WHAT THE TASK REQUIRES
When you reach the line containing "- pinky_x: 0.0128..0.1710" in the entries below, start writing out each line exactly, and stop after the line containing "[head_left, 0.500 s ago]".

RECORDS
◇ ◇ ◇ ◇ ◇ ◇ ◇
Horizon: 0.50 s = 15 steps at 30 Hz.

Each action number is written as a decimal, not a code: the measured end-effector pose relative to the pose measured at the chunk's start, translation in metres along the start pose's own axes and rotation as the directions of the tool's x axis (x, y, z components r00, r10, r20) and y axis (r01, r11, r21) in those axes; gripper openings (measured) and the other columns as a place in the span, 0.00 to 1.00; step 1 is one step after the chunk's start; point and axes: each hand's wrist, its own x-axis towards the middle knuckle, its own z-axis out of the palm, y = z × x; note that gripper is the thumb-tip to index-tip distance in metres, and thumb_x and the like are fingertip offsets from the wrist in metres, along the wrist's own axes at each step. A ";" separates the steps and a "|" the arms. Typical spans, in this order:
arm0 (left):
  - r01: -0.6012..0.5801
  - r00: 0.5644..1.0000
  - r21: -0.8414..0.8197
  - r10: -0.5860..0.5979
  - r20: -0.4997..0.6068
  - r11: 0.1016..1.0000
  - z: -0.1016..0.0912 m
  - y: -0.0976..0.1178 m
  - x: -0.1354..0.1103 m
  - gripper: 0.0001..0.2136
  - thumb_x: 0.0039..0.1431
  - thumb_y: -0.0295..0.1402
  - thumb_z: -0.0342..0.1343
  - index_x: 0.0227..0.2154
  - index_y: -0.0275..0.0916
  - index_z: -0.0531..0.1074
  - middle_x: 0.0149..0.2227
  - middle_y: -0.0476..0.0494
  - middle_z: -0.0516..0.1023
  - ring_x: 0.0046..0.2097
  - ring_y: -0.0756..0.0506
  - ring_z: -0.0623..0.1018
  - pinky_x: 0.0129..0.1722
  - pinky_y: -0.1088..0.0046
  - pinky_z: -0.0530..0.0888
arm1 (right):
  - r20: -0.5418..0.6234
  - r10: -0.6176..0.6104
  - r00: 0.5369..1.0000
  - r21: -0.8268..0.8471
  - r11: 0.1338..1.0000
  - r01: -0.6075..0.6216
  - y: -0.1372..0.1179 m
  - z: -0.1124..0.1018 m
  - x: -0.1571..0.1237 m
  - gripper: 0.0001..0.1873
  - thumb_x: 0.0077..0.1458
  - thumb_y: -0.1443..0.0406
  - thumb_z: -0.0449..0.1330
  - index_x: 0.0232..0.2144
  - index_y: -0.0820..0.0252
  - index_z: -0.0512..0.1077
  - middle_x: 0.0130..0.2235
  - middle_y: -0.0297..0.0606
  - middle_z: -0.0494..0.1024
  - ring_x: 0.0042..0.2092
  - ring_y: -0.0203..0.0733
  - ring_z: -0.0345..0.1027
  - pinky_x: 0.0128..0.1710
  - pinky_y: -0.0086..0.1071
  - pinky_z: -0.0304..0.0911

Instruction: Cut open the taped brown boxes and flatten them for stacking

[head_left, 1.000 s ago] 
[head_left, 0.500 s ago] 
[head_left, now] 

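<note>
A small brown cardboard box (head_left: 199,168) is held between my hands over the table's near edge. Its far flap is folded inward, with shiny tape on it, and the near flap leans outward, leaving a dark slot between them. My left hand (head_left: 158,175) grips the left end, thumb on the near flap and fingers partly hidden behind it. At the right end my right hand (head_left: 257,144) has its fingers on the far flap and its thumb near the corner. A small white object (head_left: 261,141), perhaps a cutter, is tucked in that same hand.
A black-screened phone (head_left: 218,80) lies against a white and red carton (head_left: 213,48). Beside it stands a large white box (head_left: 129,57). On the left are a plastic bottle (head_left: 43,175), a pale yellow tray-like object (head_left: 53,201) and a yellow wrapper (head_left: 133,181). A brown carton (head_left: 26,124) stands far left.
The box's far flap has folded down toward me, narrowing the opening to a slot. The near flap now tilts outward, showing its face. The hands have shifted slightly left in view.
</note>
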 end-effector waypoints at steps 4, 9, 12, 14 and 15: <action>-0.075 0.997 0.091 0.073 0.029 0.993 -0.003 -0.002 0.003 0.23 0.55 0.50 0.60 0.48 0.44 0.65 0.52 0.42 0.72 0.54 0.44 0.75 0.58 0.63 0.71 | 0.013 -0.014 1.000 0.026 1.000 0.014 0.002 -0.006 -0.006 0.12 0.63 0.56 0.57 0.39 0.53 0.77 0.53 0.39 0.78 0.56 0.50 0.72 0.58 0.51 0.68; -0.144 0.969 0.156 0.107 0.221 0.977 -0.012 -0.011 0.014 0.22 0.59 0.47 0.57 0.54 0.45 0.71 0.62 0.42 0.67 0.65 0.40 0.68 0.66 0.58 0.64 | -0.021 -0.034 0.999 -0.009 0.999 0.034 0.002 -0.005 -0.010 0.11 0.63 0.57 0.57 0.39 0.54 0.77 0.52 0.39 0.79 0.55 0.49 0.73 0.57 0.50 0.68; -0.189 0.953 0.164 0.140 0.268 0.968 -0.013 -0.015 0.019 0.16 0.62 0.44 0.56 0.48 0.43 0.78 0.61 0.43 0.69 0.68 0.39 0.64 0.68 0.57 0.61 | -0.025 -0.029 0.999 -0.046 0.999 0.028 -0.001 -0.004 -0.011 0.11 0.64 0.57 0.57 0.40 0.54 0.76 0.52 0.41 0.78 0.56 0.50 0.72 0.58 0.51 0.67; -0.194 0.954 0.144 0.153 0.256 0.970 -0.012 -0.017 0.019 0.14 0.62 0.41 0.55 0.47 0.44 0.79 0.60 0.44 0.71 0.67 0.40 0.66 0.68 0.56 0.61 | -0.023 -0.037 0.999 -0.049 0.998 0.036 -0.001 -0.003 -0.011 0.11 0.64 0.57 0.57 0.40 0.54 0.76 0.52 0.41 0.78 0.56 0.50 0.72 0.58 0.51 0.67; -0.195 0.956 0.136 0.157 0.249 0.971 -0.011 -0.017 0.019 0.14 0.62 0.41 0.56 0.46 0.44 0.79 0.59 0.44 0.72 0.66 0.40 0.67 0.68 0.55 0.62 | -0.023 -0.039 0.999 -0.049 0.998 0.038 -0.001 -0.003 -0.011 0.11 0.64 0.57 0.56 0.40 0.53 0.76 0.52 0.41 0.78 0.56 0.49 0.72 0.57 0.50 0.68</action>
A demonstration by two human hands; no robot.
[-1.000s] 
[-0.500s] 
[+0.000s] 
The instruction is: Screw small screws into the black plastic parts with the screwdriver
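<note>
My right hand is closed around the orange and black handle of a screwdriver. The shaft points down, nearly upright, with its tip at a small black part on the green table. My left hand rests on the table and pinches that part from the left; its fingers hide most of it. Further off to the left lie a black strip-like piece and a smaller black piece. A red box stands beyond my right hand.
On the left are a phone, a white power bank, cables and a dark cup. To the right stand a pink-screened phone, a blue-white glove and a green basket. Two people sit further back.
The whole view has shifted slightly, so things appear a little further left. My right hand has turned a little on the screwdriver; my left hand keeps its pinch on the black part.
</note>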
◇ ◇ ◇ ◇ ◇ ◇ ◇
WRITTEN RESPONSE
  - pinky_x: 0.0128..0.1710
  - pinky_y: -0.0086..0.1071
  - pinky_z: -0.0304..0.0911

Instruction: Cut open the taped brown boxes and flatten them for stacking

[head_left, 1.000 s ago] 
[head_left, 0.500 s ago] 

The exercise has been fully answered.